New data presented today at the European League Against Rheumatism Annual Congress (EULAR 2014) show that the newly-approved infliximab biosimilar CT-P13 achieves statistically similar improvements in disease activity, disability and mobility in patients with Ankylosing Spondylitis (AS) compared to its original reference product infliximab (INX).1
CT-P13 is the world's first biosimilar monoclonal antibody to receive a positive opinion from an advanced and developed nations' regulatory body. According to Dr Won Park, Inha University Hospital, Korea, and lead investigator of the PLANETAS* study, "the challenge for biosimilars is to demonstrate similarity in therapeutic effectiveness, safety and immunogenicity to their reference product, not just biochemical and pharmacokinetic equivalence."
"By demonstrating comparable efficacy and safety, the results of our clinical trials should give physicians confidence in using CT-P13 as an alternative treatment option to INX in AS patients," Dr Park added. "This is good news for patients who may previously have had limited access to costly antibody biopharmaceuticals."
AS is a type of chronic arthritis affecting an estimated 1.4 million patients in Europe.2 In AS, inflammation in the joints and ligaments causes pain and stiffness in the neck, back and buttocks. The cause of AS is unknown, and there is no known cure, so the current aim of treatment is to reduce pain and stiffness and to keep the spine flexible.3
These new data captured clinical measures of disease activity via ASAS20/40 and Bath Ankylosing Spondylitis Disease Activity Index (BASDAI), disability via the Bath Ankylosing Spondylitis Functional Index (BASFI) and mobility via the Bath Ankylosing Spondylitis Metrology Index (BASMI).
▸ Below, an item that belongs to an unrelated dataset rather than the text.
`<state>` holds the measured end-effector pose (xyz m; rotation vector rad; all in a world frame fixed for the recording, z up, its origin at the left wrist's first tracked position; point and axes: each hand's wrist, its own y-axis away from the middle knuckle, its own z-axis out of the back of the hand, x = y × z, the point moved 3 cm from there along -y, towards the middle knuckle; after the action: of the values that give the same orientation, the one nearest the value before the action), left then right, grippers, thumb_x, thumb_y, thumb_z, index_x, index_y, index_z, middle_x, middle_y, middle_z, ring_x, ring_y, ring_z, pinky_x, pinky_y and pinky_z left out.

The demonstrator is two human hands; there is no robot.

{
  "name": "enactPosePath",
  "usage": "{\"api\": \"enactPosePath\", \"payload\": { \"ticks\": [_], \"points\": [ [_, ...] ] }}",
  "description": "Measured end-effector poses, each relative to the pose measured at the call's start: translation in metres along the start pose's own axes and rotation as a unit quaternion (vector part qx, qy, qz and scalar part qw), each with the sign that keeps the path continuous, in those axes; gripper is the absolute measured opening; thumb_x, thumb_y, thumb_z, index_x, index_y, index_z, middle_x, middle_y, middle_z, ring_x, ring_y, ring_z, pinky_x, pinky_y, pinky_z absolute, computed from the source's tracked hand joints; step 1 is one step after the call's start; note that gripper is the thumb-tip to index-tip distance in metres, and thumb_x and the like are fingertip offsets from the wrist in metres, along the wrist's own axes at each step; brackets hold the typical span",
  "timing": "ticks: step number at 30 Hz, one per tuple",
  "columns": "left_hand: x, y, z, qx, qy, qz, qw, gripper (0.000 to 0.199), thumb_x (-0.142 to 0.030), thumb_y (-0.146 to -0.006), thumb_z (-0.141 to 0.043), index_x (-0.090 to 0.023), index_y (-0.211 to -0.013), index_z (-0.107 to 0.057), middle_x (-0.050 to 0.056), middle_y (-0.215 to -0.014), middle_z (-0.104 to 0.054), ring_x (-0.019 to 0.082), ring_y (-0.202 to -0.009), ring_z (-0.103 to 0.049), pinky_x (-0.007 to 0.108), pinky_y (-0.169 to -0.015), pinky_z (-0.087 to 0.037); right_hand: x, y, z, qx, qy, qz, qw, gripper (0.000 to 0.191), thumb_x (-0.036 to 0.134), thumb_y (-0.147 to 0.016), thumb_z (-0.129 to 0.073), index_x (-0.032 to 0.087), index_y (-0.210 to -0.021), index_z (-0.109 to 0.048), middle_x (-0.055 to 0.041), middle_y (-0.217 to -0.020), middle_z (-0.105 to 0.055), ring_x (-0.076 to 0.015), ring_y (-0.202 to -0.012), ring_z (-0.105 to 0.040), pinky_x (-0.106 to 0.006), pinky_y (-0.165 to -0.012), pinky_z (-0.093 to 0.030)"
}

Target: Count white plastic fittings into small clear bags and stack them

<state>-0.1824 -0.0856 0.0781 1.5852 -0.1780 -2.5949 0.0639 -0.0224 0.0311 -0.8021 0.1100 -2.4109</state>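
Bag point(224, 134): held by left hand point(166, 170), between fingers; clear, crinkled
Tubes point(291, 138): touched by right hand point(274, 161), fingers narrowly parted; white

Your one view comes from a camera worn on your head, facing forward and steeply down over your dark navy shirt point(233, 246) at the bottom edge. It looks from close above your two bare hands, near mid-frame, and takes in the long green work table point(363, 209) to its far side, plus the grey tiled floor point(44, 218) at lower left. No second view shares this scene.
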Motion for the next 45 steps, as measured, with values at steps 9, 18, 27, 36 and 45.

In addition, the Student's t test was used to compare mean change of three indices from baseline in both treatment groups.
At week 54, BASDAI improved significantly from baseline in both treatment groups (CT-P13: from 6.74 to 3.78 and INX: from 6.57 to 3.70) and this improvement was similar between groups (difference of means -0.29; CI of the difference -0.91 to 0.32). BASFI and BASMI were also similarly improved: BASFI (CT-P13: from 6.20 to 3.42 and INX: from 6.24 to 3.46) and BASMI (CT-P13: from 4.0 to 2.8 and INX: from 4.1 to 3.2).
In addition, a 50% improvement of the baseline BASDAI (BASDAI50) was achieved in 44.3% for CT-P13 and 46.3% for INX at week 54; the BASDAI50 response rate was comparable between the two groups (p=0.7737).
A second objective of the study was to assess the effect of anti-drug antibody (ADA) on clinical outcomes. The use of biological agents can cause the production of ADA leading to reduced levels of treatment in the blood, impacting treatment response and/or increasing rates of infusion reaction. In the study, the presence of ADA was measured using electrochemiluminescent methodology and clinical responses in all treatment groups were examined in relation to the presence of ADA. Higher ASAS20/40 responses were seen in the ADA negative patients (72.7%/56.5%) compared with ADA positive patients (54.7%/37.7%) at week 54.
The BASDAI and BASFI improved significantly in the ADA negative subgroup compared to the ADA positive subgroup (BASDAI: -3.13 vs. -2.30 and BASFI: -2.97 vs. -2.18), but no clear association with ADA was seen for BASMI. A greater clinical response was shown in the ADA negative subgroup in all three indices. However, the incidence of the ADA and their magnitude of impact on the clinical response or adverse event were similar between biosimilar CT-P13 and innovator infliximab.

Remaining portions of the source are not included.